Fill the drum with "the mix".

Using a bending-bar (cheap) torque wrench turn the drum with the torque wrench. As you turn it find the hardest, highest torque point.

Record that.

Now from running it with the engine and timing how fast it turns gather the RPM number needed.

The relationship is torque x rotational speed = horsepower.

From the speed you have have the final gear ratio.

So looking at available motors 1725 or 3450rpm you figure out the pulley size needed on the motor that when matched to the one on the mixer drum gets you the drum speed you need and that matches the rpm used to calculate the horsepower above.

Once that's done get a motor that's 50% more than calculated and you should be good to go.

Keith Cress
kcress -
 
You might possibly get there by playing with **something** in the hydraulic system until you get the mixer to stall.
 
Can you measure gasoline flow?

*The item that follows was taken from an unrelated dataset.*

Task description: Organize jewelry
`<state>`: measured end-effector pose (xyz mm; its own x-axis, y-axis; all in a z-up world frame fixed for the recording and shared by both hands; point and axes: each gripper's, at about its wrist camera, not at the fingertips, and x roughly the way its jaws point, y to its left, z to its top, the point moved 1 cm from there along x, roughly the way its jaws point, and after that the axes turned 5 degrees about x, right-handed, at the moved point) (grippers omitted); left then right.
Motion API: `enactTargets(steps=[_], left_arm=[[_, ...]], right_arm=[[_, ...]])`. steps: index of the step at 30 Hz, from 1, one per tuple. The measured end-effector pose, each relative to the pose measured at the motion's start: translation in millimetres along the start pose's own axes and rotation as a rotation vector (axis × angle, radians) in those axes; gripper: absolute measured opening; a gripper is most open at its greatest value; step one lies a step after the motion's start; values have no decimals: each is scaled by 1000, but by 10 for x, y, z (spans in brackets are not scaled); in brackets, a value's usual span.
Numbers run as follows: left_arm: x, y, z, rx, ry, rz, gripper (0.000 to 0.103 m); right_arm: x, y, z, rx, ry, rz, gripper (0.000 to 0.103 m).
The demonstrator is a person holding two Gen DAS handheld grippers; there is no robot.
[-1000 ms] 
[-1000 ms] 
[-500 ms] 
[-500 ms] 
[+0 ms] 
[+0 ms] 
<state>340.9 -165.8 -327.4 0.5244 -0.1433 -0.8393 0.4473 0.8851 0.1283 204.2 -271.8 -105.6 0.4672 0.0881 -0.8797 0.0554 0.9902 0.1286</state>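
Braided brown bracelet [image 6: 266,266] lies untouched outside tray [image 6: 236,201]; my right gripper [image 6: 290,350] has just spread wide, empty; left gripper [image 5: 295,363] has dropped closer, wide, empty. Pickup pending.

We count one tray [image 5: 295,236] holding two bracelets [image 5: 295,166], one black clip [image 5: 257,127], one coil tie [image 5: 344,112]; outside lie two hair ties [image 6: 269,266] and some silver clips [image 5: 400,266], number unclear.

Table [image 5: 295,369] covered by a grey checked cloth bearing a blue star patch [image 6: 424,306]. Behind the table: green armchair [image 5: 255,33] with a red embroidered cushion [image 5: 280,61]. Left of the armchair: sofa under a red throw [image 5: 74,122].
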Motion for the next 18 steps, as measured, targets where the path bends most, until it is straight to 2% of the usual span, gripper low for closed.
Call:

Then assume 30% efficiency from the fuel energy.

It will get you close.

But remember the electric fixed speed motor will only take the power it needs to maintain speed. That's ac motors but I think dc is the same.

So getting a bigger motor than you need isn't a bad thing.

Remember - More details = better answers
Also: If you get a response it's polite to respond to it.
 
If you need bi-directional, why not 3-phase AC? Seems AC has power and torque advantages over DC, plus no convertor.
 
thinksabunch said:
battery-start, hydraulic drive, paddle-type stucco/cement mixer with a 17HP gasoline engine installed on it

How do these work? I'm guessing the gas engine powers a hydraulic pump that drives a hydraulic motor that spins the paddle? If so there's a few areas that will have losses. It's a lot of work but maybe measure the flow into the hydraulic motor and the pressure drop across the motor. Using those numbers and the motor's efficiency (from the vendor), you could get a pretty close measure of the power that drives the paddle.
 
If you're keeping the hydraulics, why do you need a bi-directional motor?
 
I think they are replacing the whole set up. So it would look like they want a motor able to do 50-60 RPM with a hefty torque.

Hence why the hydraulic motor is there in the first place I imagine.

Buying a new electric powered mixer would seem a much better solution to me, but...

Remember - More details = better answers
Also: If you get a response it's polite to respond to it.